Daniel Tordera - Autor




Te Perdono

No había ni insultos encolerizados, ni platos rotos, ni portazos seguidos del silencio más absoluto. No había ninguna escena digna de película, de reality casposo o de novela de escritor venido a menos. Nos enfadábamos por alguna tontería –éramos muy cabezones– y dejábamos de hablar, el uno con el otro –éramos muy orgullosos.

No había ningún tema o causa recurrente en nuestros enfados, ni ninguna razón o acto grave. Tampoco nos enfadábamos de forma continua. Simplemente lo hacíamos y, cuando esto sucedía, pasábamos las horas sin hablar.

Sin embargo, el silencio no duraba más de dos días. El mecanismo que sucedía en mi mente era similar en cada una de estas ocasiones. Y cuando todo pasaba me preguntaba cómo podía cometer tantas veces el mismo error y, sobre todo, cómo lo hacía tras prometerme que a la siguiente vez estaría más alerta, que no dejaría que las diferencias llegasen tan lejos, que no permitiría que se crease una barrera invisible entre nosotros.

Siempre reflexionaba. Y la conclusión a la que llegaba era la misma siempre. Un día sin hablar con ella era un día perdido. Como si ese día no hubiese existido jamás en el calendario, como si el tiempo no hubiese sido vivido ni las experiencias añadidas a mi bagaje personal. Pensaba, a menudo en largos paseos tratando de despejar mi mente y de huir del vacío estridente que retumbaba en nuestro hogar, que el verdadero amor, el acto de valentía, es aquel en el que se ama a la otra persona con sus imperfecciones. Poco valor tiene un amor sin defectos, como podría ser el amor a Dios.
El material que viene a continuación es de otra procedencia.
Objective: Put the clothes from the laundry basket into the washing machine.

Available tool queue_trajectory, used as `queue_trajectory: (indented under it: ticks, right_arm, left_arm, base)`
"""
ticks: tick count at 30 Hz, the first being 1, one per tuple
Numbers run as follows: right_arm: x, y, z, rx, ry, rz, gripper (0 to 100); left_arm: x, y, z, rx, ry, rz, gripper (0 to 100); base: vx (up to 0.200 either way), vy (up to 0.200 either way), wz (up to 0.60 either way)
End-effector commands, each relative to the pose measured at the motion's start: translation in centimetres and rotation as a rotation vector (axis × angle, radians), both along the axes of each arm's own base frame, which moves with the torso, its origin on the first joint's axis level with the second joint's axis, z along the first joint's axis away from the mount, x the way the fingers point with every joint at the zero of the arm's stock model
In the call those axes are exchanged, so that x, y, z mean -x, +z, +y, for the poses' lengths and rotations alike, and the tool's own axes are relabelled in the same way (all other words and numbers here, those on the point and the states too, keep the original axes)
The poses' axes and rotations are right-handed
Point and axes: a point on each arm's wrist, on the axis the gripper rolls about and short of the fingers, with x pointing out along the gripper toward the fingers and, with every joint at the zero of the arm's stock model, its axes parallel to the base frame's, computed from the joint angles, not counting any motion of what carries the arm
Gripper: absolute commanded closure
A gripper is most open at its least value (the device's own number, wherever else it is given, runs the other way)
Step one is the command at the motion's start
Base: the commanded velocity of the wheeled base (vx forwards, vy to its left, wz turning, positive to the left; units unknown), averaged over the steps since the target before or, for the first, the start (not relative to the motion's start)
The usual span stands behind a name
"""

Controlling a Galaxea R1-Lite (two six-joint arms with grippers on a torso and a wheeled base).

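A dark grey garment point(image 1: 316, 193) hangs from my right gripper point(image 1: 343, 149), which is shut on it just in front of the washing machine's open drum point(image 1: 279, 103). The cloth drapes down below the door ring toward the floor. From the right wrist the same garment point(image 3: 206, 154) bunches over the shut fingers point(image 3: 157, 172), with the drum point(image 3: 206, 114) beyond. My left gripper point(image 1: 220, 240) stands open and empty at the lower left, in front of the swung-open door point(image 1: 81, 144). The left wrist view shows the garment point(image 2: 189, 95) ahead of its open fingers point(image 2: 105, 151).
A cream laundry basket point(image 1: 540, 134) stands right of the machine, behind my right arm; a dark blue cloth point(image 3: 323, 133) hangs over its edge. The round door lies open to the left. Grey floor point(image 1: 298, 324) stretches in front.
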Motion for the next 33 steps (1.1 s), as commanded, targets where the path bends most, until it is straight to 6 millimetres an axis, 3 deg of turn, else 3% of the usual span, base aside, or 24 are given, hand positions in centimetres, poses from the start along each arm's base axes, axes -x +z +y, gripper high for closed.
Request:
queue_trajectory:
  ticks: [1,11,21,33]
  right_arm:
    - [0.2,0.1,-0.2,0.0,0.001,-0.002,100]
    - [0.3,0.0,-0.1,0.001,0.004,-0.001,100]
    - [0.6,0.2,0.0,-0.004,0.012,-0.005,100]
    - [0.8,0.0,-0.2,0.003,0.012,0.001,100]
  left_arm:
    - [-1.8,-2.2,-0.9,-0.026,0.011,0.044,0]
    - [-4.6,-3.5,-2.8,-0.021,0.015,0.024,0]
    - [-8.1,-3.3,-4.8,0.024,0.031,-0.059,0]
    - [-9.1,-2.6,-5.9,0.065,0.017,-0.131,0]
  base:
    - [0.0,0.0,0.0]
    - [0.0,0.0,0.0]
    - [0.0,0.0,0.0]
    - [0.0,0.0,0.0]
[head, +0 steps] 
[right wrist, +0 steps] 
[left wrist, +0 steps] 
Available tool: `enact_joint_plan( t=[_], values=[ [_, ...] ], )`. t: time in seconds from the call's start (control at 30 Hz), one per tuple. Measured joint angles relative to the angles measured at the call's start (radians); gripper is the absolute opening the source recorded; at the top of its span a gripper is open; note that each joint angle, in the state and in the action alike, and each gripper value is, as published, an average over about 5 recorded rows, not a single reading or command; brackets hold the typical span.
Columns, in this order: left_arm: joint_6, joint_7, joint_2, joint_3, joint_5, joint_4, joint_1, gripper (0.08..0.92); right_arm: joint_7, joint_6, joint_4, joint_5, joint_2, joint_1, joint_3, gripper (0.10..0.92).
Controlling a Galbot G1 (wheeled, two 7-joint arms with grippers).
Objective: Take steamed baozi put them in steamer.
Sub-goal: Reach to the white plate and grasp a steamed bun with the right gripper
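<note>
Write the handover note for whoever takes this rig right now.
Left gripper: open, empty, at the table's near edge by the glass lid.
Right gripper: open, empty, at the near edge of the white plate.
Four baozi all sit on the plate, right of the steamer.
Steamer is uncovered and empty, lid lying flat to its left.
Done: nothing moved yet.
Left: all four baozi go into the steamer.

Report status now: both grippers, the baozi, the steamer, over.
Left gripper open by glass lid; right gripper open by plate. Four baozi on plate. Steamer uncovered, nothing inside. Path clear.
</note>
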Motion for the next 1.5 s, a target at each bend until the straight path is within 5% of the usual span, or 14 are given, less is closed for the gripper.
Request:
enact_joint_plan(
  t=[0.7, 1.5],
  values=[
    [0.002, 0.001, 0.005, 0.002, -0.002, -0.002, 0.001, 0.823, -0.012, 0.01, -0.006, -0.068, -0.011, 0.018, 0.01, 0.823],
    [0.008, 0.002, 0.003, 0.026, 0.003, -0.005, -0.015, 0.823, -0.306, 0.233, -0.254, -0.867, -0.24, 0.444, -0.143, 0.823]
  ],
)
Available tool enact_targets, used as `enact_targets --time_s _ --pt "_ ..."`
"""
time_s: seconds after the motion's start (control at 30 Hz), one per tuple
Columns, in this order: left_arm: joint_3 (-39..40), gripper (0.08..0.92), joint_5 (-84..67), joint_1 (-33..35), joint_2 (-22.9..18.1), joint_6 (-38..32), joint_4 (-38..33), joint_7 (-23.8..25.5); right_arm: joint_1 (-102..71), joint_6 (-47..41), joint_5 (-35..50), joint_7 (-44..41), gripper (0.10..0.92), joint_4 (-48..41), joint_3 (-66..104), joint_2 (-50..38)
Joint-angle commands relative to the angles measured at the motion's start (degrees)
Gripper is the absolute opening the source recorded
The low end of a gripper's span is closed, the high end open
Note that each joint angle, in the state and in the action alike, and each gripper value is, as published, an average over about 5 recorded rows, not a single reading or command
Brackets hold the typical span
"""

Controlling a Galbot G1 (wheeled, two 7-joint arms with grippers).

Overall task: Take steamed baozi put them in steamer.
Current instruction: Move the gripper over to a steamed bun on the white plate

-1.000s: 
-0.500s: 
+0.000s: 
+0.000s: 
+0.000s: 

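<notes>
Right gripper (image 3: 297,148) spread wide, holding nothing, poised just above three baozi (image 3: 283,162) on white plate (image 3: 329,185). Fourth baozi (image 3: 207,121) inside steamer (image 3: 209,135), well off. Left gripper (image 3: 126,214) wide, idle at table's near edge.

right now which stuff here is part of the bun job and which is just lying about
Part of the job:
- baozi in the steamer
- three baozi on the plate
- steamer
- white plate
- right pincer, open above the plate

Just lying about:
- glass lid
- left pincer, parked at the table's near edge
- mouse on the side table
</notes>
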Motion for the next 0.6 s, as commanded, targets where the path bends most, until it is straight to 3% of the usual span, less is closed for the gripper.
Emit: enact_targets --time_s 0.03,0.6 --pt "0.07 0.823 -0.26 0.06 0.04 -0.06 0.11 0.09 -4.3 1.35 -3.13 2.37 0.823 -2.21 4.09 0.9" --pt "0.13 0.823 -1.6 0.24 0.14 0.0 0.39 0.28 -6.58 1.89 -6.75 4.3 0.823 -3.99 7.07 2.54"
Alguien que nos ama incondicionalmente sin importar lo que hagamos, alguien cuyo amor es perfecto. ¿Dónde queda ahí la humanidad? Era en esos momentos cuando solía recordar la cita de Camus –o no, nunca he estado del todo seguro que fuese él quien lo dijese– que decía que al encontrar y enamorarse de alguien se queda esperando a descubrir sus defectos para poder amarlos de la misma manera, con la misma intensidad.

Volvía a casa con las ideas más clara y la intención de romper ese silencio. También aquí siempre hacía lo mismo. Me acercaba donde ella estuviese, por lo general dibujando en su estudio, y me quedaba mirándola. Ella advertía mi presencia y levantaba la vista. Entonces, en el punto exacto cuando la expectación es máxima pero la impaciencia aún no ha aflorado, le decía:

–Venga, va. Te perdono.

Ella siempre saltaba.

–¿Cómo? ¿Qué me perdonas tú a mí?

Entonces nuestras carcajadas deshacían el silencio y todo quedaba olvidado.

Hoy, tres años después de su partida, doy gracias por todos esos días no perdidos.